Грехопадение [Шин О'Фаолейн] (fb2) читать онлайн


 [Настройки текста]  [Cбросить фильтры]

Шин О'ФАОЛЕЙН Грехопадение

РАССКАЗ
Весь месяц монахини готовили моего сына к первому причастию. Через несколько дней ребятишки парами пойдут прямо из школы в нашу приходскую церковь; за поворотом бокового нефа он увидит эти странные сооружения, и там в полумраке и пыли исповедальни перед ним из-за решетки предстанет лицо старого священника. Сын будет, наверное, немного испуган, но в то же время и обрадован, ибо, в сущности, для него это лишь своеобразная игра, в которую играют между собой монахини и священник.
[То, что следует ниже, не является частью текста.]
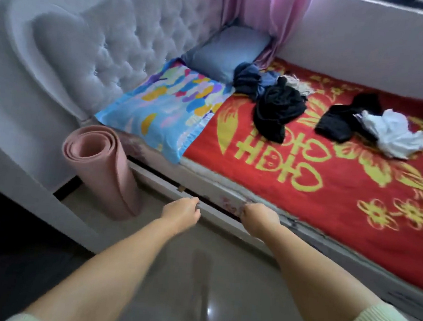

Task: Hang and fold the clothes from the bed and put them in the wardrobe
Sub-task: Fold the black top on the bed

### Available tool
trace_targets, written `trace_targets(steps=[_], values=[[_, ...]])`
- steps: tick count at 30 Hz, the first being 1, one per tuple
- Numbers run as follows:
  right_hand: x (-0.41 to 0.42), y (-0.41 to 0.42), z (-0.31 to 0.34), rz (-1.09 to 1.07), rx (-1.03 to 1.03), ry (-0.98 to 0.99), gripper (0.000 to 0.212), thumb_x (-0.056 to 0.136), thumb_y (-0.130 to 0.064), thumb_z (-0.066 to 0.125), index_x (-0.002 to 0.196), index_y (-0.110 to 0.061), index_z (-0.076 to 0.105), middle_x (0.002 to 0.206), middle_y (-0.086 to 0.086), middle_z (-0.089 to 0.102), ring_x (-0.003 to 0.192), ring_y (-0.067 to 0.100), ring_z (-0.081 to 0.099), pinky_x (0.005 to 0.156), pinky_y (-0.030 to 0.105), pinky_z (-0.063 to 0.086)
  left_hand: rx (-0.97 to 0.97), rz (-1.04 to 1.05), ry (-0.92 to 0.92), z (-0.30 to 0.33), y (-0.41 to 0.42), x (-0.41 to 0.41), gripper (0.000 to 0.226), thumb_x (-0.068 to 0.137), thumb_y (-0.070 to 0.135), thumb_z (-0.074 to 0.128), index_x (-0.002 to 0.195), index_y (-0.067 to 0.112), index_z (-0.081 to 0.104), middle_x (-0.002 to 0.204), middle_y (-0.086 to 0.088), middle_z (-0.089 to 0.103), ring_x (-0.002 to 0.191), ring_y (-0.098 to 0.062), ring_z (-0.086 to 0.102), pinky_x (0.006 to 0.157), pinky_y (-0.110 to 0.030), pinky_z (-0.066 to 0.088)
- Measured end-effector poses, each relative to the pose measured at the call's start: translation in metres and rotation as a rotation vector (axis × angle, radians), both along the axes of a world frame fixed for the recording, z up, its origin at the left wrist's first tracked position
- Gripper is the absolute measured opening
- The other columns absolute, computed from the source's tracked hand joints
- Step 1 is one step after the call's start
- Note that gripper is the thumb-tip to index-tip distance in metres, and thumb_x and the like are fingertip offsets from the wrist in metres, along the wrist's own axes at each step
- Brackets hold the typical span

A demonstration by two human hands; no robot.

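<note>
Both arms reach toward bed frame (228, 187). Left hand (181, 212) and right hand (259, 218) at frame edge, fingers curled; whether they grasp it, cannot tell. Clothes on red blanket (331, 176), well apart from hands: dark pile (274, 107) near pillows, black-white pile (367, 125) further right.

A rolled pink mat (102, 168) stands upright on the floor (170, 272), leaning against the side of the bed frame near the head end. A grey tufted headboard (100, 40) rises behind it. At the head end lie a colourful blue pillow (163, 110) and, just beside it toward the far corner, a grey pillow (227, 50). A pink curtain (264, 14) hangs at the far corner.
</note>
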State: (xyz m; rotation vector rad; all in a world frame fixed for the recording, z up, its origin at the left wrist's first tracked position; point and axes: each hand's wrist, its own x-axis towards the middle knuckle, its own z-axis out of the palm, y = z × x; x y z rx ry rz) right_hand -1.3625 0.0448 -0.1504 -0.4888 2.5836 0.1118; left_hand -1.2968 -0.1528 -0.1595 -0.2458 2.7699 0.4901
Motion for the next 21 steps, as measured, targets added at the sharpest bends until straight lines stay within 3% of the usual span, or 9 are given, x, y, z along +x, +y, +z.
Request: trace_targets(steps=[3, 7, 10, 12, 17, 21], values=[[-0.021, 0.072, 0.005, -0.119, 0.004, -0.007, 0.011, 0.094, -0.011, 0.044, 0.092, -0.016, 0.054, 0.088, 0.002, 0.058, 0.077, 0.025, 0.054, 0.059, 0.031, 0.043, 0.027, -0.075, -0.018, -0.001, 0.070, -0.034, 0.038, 0.098, 0.029, 0.037, 0.133, 0.019, 0.046, 0.120, -0.003, 0.061, 0.104, -0.024, 0.059, 0.080, -0.035, 0.049], [-0.050, 0.165, 0.006, -0.278, 0.004, 0.008, 0.021, 0.093, -0.013, 0.039, 0.095, -0.014, 0.060, 0.089, 0.001, 0.057, 0.078, 0.025, 0.055, 0.064, 0.031, 0.044, 0.051, -0.167, -0.028, 0.006, 0.153, -0.080, 0.032, 0.099, 0.028, 0.036, 0.126, 0.015, 0.049, 0.115, -0.003, 0.061, 0.097, -0.022, 0.059, 0.074, -0.035, 0.050], [-0.068, 0.214, 0.003, -0.359, -0.025, -0.006, 0.022, 0.096, -0.020, 0.038, 0.092, -0.014, 0.059, 0.092, 0.002, 0.060, 0.082, 0.025, 0.058, 0.066, 0.031, 0.047, 0.054, -0.218, -0.021, 0.012, 0.191, -0.111, 0.032, 0.100, 0.028, 0.035, 0.125, 0.016, 0.049, 0.096, 0.000, 0.060, 0.076, -0.018, 0.055, 0.053, -0.029, 0.039], [-0.077, 0.229, 0.001, -0.386, -0.028, -0.008, 0.021, 0.096, -0.021, 0.037, 0.086, -0.014, 0.055, 0.091, 0.002, 0.060, 0.080, 0.024, 0.056, 0.065, 0.030, 0.046, 0.067, -0.227, -0.028, 0.015, 0.202, -0.126, 0.035, 0.100, 0.027, 0.035, 0.131, 0.016, 0.046, 0.088, 0.002, 0.057, 0.067, -0.016, 0.050, 0.049, -0.028, 0.032], [-0.112, 0.242, -0.009, -0.418, -0.055, -0.039, 0.023, 0.095, -0.019, 0.037, 0.086, -0.012, 0.057, 0.091, 0.003, 0.062, 0.081, 0.025, 0.059, 0.063, 0.029, 0.046, 0.052, -0.224, -0.061, 0.012, 0.209, -0.167, 0.039, 0.100, 0.026, 0.035, 0.137, 0.015, 0.043, 0.094, 0.000, 0.063, 0.065, -0.015, 0.053, 0.051, -0.027, 0.038], [-0.165, 0.228, -0.018, -0.371, -0.065, -0.046, 0.025, 0.098, -0.021, 0.037, 0.092, -0.010, 0.059, 0.093, 0.003, 0.061, 0.080, 0.024, 0.056, 0.064, 0.029, 0.046, 0.045, -0.195, -0.082, 0.000, 0.197, -0.210, 0.039, 0.100, 0.028, 0.035, 0.136, 0.015, 0.043, 0.108, -0.002, 0.065, 0.079, -0.017, 0.061, 0.066, -0.033, 0.050]])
Да и как может он отнестись к происходящему серьезно? Монахини говорили ему, что младенец Иисус печалится, когда видит греховные деяния. Но мой сын никогда не грешил, поэтому какое ему дело до чьих-то грехов? Если бы они сказали, что причина печали сына божьего — Робин из Коровьего Уха или Питер Пэн, он бы поверил, ибо для него они — живые существа, обитающие в полях, что окружают наш дом. Откровенно говоря, он любит приврать, он просто ужасный лжец, и, когда мы играем в румми, он жульничает при каждом удобном случае, а когда он медлит с ходом, обдумывая свои каверзы, и я поторапливаю его, он выходит из себя, его глаза наполняются слезами, он швыряет карты и обзывает меня.

И тогда во мне просыпается такая любовь к нему, что тронутый его откровенностью и невинностью, я обнимаю его; а когда он засыпает, я, вспомнив эти бурные слезы, захожу к нему в комнату и осторожно прячу под одеяло его пухлую влажную ручонку, в которой он сжимает одно из своих сокровищ, например пустую катушку. И чего ради ему беспокоиться, что бог разгневается на него лишь потому, что он привирает в игре или же сердится на своего папу?

Это я беспокоюсь, следя за приготовлениями к его первому причастию, потому что знаю: настанет день, когда он и в самом деле согрешит, и мне известен тот ужас, который охватит его тогда, но я бессилен предотвратить то, что его ждет.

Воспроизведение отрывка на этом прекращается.